TASK ITEM
From the first line of the listing below through the line with "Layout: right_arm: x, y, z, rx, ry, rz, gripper", transcribe exactly and skip the pictures.
= Beginning of Section =
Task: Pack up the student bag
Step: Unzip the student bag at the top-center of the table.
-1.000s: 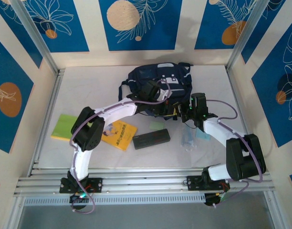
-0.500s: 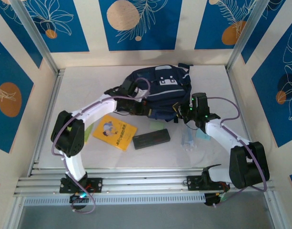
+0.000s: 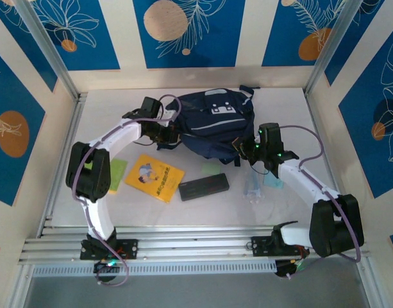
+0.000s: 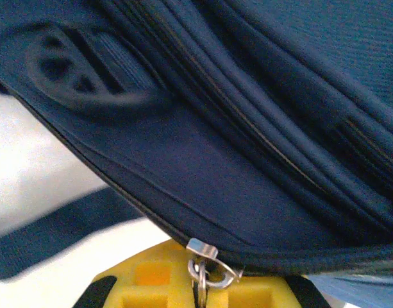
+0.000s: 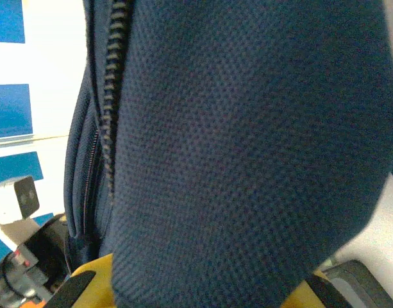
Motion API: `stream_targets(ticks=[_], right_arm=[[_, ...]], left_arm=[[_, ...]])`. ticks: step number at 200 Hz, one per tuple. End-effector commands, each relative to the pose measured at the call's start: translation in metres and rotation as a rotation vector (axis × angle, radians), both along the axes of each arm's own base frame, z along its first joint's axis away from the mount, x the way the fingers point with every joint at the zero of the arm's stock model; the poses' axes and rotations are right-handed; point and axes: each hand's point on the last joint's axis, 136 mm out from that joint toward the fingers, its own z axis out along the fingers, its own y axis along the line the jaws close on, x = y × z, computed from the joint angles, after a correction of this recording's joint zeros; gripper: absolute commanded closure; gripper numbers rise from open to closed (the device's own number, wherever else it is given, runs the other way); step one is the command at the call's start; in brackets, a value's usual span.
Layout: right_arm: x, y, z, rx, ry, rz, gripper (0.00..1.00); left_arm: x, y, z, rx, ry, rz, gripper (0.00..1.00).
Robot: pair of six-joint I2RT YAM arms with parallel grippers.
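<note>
On table [image 3: 292,115]: student bag [image 3: 212,119], lying flat, white patch facing up; left gripper [image 3: 169,135] at bag's left edge, jaws pinched tight on metal zip pull [image 4: 206,268]; right gripper [image 3: 244,151] at bag's near right corner, navy fabric crowding its fingers, cannot tell whether jaws clamp it; yellow booklet [image 3: 156,178] and black case [image 3: 204,187] lie near bag's front edge, apart from it.

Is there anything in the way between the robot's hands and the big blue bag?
No, nothing visible is in the way. The left gripper is right at the student bag, pinching its metal zipper pull. The right gripper is pressed against the bag's near right side, with blue fabric lying over it.
</note>
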Motion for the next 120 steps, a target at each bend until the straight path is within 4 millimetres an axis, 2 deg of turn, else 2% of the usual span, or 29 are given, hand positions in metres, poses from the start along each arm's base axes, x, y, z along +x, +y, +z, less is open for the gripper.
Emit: stream_targets(ticks=[1,19,33,58,79,87,92,99,100,103,111,120], right_arm=[[0.010,-0.017,0.011,-0.102,-0.063,0.022,1.00],[0.011,-0.013,0.011,-0.096,-0.062,0.056,1.00],[0.012,-0.007,0.009,-0.087,-0.061,0.084,1.00],[0.014,0.001,0.006,-0.061,-0.055,0.105,1.00],[0.015,0.003,0.005,-0.055,-0.043,0.102,1.00],[0.014,0.003,0.007,-0.061,-0.040,0.106,0.86],[0.013,0.002,0.007,-0.065,-0.033,0.108,0.69],[0.010,0.001,0.007,-0.075,-0.019,0.112,0.39],[0.010,0.001,0.007,-0.075,-0.019,0.112,0.39],[0.007,0.001,0.007,-0.080,-0.011,0.118,0.28],[0.003,-0.001,0.008,-0.095,0.005,0.127,0.16],[-0.003,-0.002,0.007,-0.113,0.025,0.147,0.10]], left_arm=[[0.088,0.078,0.000,0.111,-0.223,0.197,1.00],[0.112,0.102,-0.007,0.117,-0.218,0.287,1.00],[0.128,0.111,-0.012,0.115,-0.186,0.349,1.00],[0.142,0.090,-0.011,0.018,-0.150,0.352,1.00],[0.139,0.067,-0.008,-0.060,-0.132,0.334,1.00],[0.136,0.058,-0.008,-0.082,-0.126,0.326,1.00],[0.133,0.052,-0.008,-0.098,-0.119,0.319,1.00],[0.128,0.045,-0.009,-0.119,-0.107,0.313,1.00],[0.127,0.044,-0.009,-0.122,-0.104,0.312,0.99],[0.125,0.040,-0.010,-0.130,-0.097,0.310,0.97],[0.118,0.033,-0.012,-0.153,-0.078,0.303,0.88],[0.112,0.028,-0.015,-0.172,-0.055,0.309,0.76]])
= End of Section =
OUTPUT OF THE TASK
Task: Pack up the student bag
Step: Unzip the student bag at the top-center of the table.
-1.000s: 
-0.500s: 
+0.000s: 
+0.000s: 
+0.000s: 
Motion API: `stream_targets(ticks=[_], right_arm=[[_, ...]], left_arm=[[_, ...]])`. ticks: step number at 200 Hz, one per tuple. End-effector commands, each relative to the pose measured at the call's start: translation in metres and rotation as a rotation vector (axis × angle, radians), both along the axes of each arm's own base frame, z along its first joint's axis away from the mount, x the way the fingers point with every joint at the zero of the arm's stock model; the poses' axes and rotations are right-handed; point and axes: each hand's point on the last joint's axis, 136 mm out from that joint toward the fingers, its own z axis out along the fingers, its own y axis along the line the jaws close on, x = y × z, computed from the joint angles, after a correction of this recording's joint zeros; gripper: absolute commanded closure; gripper numbers rise from open to closed (the device's own number, wherever else it is given, runs the other way); step one is the command at the call's start; in brackets, a value's usual span.
Layout: right_arm: x, y, z, rx, ry, rz, gripper (0.00..1.00); left_arm: x, y, z, rx, ry, rz, gripper (0.00..1.00).

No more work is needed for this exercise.